Autonomous object manipulation and transportation using a mobile service robot equipped with an RGB-D and LiDAR sensor
The research paper can be seen here:
https://doi.org/10.1117/12.2594025
Abstract
This paper presents the implementation of a mobile service robot with a manipulator and a navigation stack to interact and move through an environment providing a delivery type service. The implementation uses a LiDAR sensor and an RGB-D camera to navigate and detect objects that can be picked up by the manipulator and delivered to a target location. The robot navigation stack includes mapping, localization, obstacle avoidance, and trajectory planning for robust autonomous navigation across an office environment. The manipulator uses the RGB-D camera to recognize specific objects that can be picked up. Experimental results are presented to validate the implementation and robustness
My contribution
Research
Looking into the ROS libraries and kinematics fundamentals to implement a robust robot arm movement PLUS keeping a global and local reference of the mobile robot. Using SLAM researched last year to do all the navigation, obstacle avoidance and path planning. Looking into robot arm in the market to see which arm best fits a turtlebot a is light enough to be efficient for mobile applications. Also creating a Gazebo model for the robot arm that allows simulation of the robot and arm, using all the physical properties.
Arm Trajectory planning
Mounted the robotic arm into the robot chassis in the Gazebo simulation and implemented the MoveIt library to provide a complete inverse kinematic solver and trajectory planning to the robot.

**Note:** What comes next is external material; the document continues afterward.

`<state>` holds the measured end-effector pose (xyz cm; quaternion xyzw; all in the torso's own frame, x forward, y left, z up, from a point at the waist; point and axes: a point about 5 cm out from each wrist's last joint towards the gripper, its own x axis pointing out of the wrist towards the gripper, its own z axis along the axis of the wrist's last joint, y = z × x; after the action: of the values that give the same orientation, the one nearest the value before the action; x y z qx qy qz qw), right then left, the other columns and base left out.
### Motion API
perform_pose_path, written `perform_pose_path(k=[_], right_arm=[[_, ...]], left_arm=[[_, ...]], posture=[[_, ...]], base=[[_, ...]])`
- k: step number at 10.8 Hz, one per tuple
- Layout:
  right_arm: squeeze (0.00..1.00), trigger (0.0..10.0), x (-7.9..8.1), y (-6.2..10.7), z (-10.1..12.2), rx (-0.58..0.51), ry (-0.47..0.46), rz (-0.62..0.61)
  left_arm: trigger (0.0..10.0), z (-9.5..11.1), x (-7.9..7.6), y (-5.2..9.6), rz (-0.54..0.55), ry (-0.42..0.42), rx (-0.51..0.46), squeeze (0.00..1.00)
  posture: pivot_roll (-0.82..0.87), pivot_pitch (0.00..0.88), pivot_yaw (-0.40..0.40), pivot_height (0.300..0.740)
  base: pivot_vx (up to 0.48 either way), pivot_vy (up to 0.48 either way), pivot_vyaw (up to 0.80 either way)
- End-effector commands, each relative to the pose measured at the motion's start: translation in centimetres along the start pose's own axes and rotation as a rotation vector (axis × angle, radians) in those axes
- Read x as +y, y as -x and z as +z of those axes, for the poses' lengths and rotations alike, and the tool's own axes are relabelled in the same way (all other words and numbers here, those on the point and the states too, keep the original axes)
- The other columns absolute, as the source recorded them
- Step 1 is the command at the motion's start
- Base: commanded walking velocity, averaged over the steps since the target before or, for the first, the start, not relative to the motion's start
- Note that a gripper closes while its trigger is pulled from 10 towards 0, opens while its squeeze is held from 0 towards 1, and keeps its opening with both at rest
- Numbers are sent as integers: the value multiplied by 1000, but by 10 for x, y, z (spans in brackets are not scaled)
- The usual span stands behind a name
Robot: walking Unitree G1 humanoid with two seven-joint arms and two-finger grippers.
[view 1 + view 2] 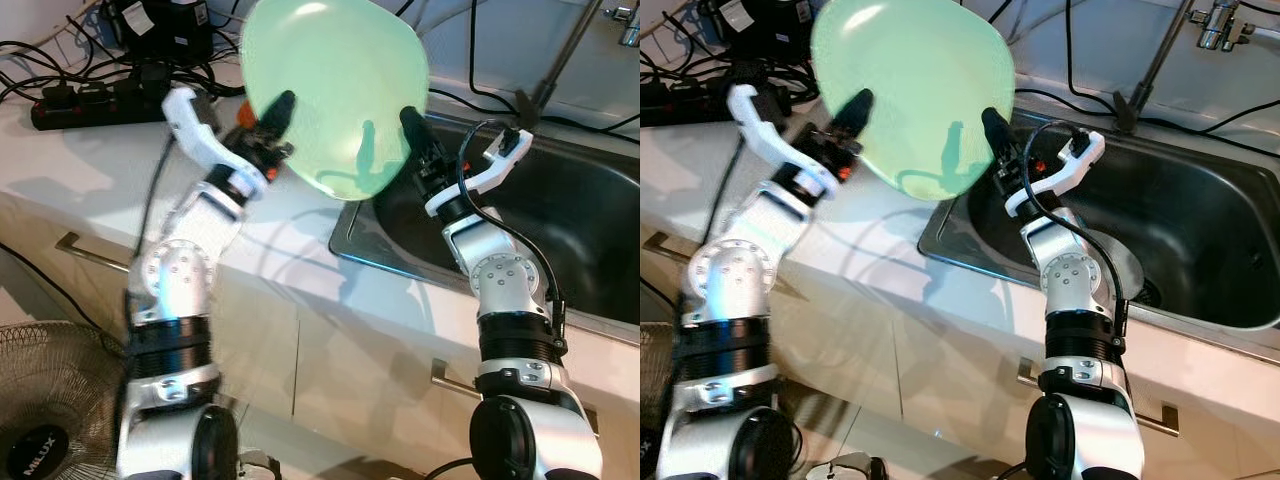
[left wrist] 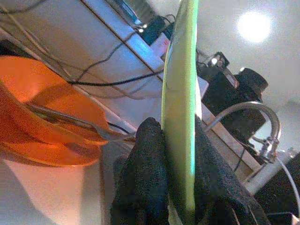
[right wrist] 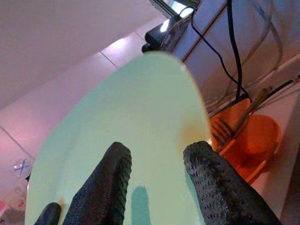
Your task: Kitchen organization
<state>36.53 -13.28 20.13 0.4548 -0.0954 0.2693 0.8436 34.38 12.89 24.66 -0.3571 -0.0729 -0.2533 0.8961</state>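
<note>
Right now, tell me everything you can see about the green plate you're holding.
The green plate is pale, glossy, smooth and rounded, plastic by the look, with no chips or food visible. It is held up nearly on edge above the white counter, beside the corner of the steel sink. The left gripper pinches its rim, one black finger on each face. The right gripper lies against one face on the opposite side; whether it actually clamps the plate cannot be seen.

I see a pale counter point(image 1: 90, 170) running into a steel sink point(image 1: 590, 230), with a tap point(image 1: 1215, 25) at the back. Black cables and a power strip point(image 1: 90, 100) lie along the wall. Cabinet fronts with metal handles point(image 1: 85, 250) sit below, and a fan point(image 1: 50, 400) stands on the floor.
</note>
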Motion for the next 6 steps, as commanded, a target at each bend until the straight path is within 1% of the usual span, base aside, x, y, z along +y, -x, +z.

Grasping, computer vision and object localization
Created the computer vision algorithm to pinpoint the object that has an aruco label, then localized it with referenced to the robot to create a grasping trajectory to then execute and grab such object. For this ROS was used to publish the relative locations and TF of the object with relation to the grasping range of the arm, after the location of the object has been published, the algorithm then calculates the best grasping position which is in the blue region of the handle.